Według Jamesa Carafano, umowa o budowie bazy tarczy antyrakietowej podniesie rangę sojuszu Polski ze Stanami Zjednoczonymi. Jego zdaniem, polsko-amerykańskie relacje będą przypominać teraz trwałe sojusze jakie USA ma na przykład z Kanadą, Australią czy Wielką Brytanią.
Amerykański ekspert twierdzi, że porozumienie w sprawie tarczy jest wyraźnym ostrzeżeniem wobec Rosji. "Moment zawarcia porozumienia to jednoznaczny sygnał dla władz w Moskwie, gdzie leży czerwona linia, której nie wolno przekraczać i jakie działania są dopuszczalne" - dodał Carafano.

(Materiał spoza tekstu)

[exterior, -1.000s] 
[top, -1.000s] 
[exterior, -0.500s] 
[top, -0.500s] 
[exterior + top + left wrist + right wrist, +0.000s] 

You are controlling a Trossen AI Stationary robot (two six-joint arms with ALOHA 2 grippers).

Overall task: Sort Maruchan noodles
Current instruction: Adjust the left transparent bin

Według amerykańskiego eksperta, po rosyjskiej interwencji w Gruzji Demokraci w Kongresie nie będą już opóźniać budowy tarczy antyrakietowej i przestaną się domagać dodatkowych testów systemu. Podkreślił, że kontrolowany przez Demokratów Kongres nie odejdzie od zawartego porozumienia.
Carafano jest przekonany, że tarcza antyrakietowa w Europie powstanie niezależnie od tego czy prezydentem USA zostanie Barack Obama czy John McCain.